我有这个代码,获取用户名和密码。但问题是即使输入字段保持为空,它仍然可以运行。我希望如果输入字段为空,则用户必须再次输入用户名和密码。
from Tkinter import *
def onclick():
pass
import tkMessageBox
root = Tk()
root.title("Pantai Hospital")
root.geometry("200x200")
L1 = Label(root, text='Welcome to Pantai Hospital!')
L1.pack()
def messageWindow1():
win = Toplevel()
win.geometry("300x300")
frame1 = Frame(win)
frame1.pack()
frame2 = Frame (win)
frame2.pack()
frame3 = Frame (win)
frame3.pack()
L2 = "Login"
Label(frame1, text = L2).pack()
L3 = Label(frame2, text = "Username:")
L3.pack( side = LEFT, padx = 5, pady = 10)
username = StringVar()
E1 = Entry(frame2, textvariable = username, width = 40)
E1.pack( side = LEFT)
L4 = Label(frame3, text = "Password:")
L4.pack( side = LEFT, padx = 5, pady = 10)
password = StringVar()
E2 = Entry(frame3, textvariable = password, show = "*", width = 40)
E2.pack( side = LEFT )
validuser = ["yeojin" , "1234"]
v = 0
def loginCallBack() :
counter = 0
if username.get() and password.get() in validuser :
tkMessageBox.showinfo( "Welcome!" , "You are successfully logged on.")
else :
tkMessageBox.showinfo ("Login error", "please try again.")
while (counter < 3):
if username.get() and password.get() in validuser:
tkMessageBox.showinfo( "Welcome!" , "You are successfully logged on." )
else :
counter = counter + 1
B3 = Button ( win, text = "Login", command = loginCallBack)
B3.pack()
有没有人有任何想法?
答案 0 :(得分:1)
counter = 0
def loginCallBack() :
global counter
if username.get() == "" or password.get() == "":
tkMessageBox.showinfo("Login error", "Username and password fields can not be empty.")
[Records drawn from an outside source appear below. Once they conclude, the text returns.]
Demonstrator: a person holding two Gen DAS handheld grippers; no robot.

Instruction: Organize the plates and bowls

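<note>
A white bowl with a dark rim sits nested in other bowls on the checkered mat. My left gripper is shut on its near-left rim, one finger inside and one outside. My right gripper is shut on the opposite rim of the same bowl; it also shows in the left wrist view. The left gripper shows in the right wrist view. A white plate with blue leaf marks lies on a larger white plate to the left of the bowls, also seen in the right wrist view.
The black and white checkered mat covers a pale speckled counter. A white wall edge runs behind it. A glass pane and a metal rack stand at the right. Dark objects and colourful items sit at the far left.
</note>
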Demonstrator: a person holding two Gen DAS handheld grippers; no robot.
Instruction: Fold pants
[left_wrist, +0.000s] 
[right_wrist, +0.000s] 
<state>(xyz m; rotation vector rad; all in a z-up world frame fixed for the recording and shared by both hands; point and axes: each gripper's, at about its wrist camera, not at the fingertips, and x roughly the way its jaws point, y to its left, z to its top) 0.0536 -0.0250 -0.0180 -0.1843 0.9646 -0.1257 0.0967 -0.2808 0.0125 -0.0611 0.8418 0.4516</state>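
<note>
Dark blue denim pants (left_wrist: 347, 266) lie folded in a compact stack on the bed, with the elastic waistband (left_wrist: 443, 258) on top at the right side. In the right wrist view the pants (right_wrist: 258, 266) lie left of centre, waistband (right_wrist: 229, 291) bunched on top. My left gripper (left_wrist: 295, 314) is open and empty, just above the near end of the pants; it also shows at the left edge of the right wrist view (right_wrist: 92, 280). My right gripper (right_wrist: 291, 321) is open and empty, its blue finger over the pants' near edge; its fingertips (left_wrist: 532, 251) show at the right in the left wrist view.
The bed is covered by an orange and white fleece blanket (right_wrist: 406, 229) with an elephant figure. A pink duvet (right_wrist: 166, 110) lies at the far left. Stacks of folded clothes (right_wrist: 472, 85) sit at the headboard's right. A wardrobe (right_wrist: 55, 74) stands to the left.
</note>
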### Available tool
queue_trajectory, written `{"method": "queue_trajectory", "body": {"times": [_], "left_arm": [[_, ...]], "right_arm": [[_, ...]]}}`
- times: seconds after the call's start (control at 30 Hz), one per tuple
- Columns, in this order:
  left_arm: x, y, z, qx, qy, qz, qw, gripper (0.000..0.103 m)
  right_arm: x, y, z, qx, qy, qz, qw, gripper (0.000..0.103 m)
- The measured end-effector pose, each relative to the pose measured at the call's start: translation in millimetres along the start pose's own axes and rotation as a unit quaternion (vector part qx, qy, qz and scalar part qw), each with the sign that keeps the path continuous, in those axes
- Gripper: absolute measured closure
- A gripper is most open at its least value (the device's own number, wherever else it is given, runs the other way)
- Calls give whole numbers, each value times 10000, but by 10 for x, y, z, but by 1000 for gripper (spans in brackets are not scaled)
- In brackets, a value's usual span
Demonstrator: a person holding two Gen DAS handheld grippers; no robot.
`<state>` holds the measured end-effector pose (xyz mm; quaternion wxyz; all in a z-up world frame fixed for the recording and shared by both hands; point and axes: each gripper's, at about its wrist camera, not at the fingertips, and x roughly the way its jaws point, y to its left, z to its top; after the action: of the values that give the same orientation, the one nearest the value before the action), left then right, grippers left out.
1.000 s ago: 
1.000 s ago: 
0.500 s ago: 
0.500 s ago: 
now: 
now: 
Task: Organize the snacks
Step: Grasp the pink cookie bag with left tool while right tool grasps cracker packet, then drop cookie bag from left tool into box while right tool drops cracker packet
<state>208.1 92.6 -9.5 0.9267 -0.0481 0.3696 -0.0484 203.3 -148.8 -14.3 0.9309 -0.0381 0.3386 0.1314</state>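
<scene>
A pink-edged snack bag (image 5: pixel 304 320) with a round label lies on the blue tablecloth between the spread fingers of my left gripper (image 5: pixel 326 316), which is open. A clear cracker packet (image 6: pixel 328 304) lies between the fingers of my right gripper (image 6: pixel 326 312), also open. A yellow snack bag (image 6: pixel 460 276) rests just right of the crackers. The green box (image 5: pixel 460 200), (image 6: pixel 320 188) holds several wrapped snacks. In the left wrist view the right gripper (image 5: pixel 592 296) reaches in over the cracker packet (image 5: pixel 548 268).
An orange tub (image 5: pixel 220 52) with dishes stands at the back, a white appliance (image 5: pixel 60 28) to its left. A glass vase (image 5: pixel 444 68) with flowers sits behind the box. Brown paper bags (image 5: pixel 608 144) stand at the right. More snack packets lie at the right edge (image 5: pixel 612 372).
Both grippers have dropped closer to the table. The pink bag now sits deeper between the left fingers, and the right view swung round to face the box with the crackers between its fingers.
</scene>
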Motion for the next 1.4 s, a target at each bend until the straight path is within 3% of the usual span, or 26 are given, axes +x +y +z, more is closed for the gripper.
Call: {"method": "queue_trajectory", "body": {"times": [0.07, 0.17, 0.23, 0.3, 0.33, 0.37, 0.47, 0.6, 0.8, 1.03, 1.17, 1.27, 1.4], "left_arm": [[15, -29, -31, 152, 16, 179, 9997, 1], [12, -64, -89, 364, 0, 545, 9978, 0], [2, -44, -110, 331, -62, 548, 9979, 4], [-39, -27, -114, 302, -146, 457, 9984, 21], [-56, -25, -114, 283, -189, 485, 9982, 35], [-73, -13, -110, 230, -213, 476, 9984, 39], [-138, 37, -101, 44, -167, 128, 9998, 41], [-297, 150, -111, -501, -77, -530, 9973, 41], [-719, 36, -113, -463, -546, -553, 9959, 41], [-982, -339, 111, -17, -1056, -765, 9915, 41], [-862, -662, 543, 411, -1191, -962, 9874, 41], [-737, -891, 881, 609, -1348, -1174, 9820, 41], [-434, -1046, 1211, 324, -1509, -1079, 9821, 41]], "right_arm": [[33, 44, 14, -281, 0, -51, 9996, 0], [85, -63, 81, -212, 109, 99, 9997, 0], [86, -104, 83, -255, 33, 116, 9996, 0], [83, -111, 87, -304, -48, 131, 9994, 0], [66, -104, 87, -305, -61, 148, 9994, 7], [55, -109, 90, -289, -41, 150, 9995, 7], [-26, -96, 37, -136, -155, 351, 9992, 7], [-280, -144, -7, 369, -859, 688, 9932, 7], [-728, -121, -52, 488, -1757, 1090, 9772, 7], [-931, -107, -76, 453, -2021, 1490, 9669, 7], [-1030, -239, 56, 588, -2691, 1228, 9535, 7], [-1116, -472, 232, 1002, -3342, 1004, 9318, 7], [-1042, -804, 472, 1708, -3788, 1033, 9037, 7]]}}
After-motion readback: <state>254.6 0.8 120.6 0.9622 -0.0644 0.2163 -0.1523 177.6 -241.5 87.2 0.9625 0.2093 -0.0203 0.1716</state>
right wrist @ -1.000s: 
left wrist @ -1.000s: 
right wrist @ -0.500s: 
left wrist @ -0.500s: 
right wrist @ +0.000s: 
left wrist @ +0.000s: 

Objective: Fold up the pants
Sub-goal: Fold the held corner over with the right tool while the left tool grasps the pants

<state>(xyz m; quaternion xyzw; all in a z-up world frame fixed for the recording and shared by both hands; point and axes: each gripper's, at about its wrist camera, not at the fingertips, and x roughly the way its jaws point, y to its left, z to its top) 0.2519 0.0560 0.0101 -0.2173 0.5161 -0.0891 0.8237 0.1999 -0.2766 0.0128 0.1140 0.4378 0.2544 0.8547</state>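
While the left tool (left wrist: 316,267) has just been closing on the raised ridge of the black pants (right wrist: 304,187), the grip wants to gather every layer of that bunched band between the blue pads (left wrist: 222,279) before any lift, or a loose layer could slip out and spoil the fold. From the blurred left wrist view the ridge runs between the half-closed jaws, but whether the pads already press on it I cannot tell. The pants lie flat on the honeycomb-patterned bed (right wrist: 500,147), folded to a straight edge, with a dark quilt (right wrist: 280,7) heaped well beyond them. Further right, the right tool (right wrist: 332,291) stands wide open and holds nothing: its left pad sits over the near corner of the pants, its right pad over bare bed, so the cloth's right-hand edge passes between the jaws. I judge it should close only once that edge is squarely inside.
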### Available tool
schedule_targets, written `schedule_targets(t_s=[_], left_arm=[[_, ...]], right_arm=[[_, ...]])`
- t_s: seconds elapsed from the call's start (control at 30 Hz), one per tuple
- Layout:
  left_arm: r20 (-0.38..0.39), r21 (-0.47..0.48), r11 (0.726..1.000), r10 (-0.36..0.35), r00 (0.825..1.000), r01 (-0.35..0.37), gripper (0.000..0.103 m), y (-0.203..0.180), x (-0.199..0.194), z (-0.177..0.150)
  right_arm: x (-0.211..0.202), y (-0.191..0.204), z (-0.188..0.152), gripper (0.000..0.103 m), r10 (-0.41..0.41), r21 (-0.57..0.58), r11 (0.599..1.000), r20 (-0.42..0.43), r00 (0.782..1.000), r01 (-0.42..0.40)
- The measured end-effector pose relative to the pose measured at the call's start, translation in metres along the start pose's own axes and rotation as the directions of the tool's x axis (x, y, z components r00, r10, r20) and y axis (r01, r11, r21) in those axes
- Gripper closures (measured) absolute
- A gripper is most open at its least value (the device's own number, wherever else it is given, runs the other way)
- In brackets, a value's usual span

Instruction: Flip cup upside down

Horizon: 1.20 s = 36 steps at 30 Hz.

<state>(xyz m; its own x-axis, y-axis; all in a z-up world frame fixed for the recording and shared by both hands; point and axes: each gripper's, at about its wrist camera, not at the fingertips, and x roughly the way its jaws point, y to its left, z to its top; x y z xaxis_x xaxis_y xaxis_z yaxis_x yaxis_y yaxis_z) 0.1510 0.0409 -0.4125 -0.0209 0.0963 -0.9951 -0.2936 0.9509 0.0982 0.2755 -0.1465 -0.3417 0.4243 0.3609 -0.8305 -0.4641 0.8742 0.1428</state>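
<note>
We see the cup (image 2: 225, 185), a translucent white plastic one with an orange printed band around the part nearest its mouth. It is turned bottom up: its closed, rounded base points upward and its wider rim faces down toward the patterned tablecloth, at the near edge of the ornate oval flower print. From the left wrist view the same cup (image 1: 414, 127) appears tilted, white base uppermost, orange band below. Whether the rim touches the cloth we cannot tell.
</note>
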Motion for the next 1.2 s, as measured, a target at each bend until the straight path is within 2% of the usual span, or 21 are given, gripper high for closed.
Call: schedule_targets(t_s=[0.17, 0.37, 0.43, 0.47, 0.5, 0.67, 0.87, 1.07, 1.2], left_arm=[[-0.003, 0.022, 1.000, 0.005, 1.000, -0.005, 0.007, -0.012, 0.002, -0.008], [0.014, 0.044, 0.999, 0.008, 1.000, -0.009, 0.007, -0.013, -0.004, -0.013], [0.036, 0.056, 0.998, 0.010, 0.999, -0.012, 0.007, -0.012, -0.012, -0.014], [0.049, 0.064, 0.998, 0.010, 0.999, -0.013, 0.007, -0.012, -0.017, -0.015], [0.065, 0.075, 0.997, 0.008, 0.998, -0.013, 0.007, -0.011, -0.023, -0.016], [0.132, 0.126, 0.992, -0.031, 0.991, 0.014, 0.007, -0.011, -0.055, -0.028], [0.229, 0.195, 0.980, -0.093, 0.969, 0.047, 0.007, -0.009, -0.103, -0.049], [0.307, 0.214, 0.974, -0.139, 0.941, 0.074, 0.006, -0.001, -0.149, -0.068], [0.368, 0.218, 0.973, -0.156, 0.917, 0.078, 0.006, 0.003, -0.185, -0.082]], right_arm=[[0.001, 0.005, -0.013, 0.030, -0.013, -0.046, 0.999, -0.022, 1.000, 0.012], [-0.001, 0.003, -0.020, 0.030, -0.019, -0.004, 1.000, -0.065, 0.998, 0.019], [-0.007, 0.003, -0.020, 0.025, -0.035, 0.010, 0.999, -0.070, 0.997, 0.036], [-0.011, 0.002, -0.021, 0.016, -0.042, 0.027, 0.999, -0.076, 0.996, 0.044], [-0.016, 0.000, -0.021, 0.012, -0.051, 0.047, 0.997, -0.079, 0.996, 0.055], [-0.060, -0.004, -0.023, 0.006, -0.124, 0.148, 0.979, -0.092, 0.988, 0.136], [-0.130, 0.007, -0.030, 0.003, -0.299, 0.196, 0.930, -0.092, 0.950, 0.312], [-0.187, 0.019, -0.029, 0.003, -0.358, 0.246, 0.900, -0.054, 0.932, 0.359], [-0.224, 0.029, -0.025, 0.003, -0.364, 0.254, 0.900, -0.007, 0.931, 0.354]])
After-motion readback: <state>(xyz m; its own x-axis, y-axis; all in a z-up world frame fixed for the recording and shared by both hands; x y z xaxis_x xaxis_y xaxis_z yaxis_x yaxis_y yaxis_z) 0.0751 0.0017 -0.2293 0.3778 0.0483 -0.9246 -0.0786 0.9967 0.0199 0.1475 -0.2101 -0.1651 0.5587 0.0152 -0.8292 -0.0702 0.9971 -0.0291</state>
elif username.get() == validuser[0] and password.get() == validuser[1]:
tkMessageBox.showinfo( "Welcome!" , "You are successfully logged on.")
else :
if counter < 3:
tkMessageBox.showinfo ("Login error", "Please try again.")
counter += 1
else:
#do whatever you want after 3 failed attempts
root.destroy()
你的问题在这一行:
if username.get() and password.get() in validuser:
Python解释器将该行视为
if (username.get()) and (password.get() in validuser)
因此,当您链接条件时,您需要单独检查它们。像
这样的东西 if username.get() in validuser and password.get() in validuser。
如果您这样做,用户可以通过输入“1234”或“yeojin”字段登录,因此您应该专门检查这样的值。
if username.get() == validuser[0] and password.get() == validuser[1]
此外,要捕获空条目字段,您可以向loginCallBack()添加另一个条件。如果其中一个输入字段为空,则可以弹出消息而不执行任何其他操作。
除此之外,使用while循环不是一个好主意,因为那里已经存在无限循环(主循环)。
您可以在回调中创建外的全局计数器,并且在每次失败的尝试增量时,该值和每次单击都会检查该值是否小于3。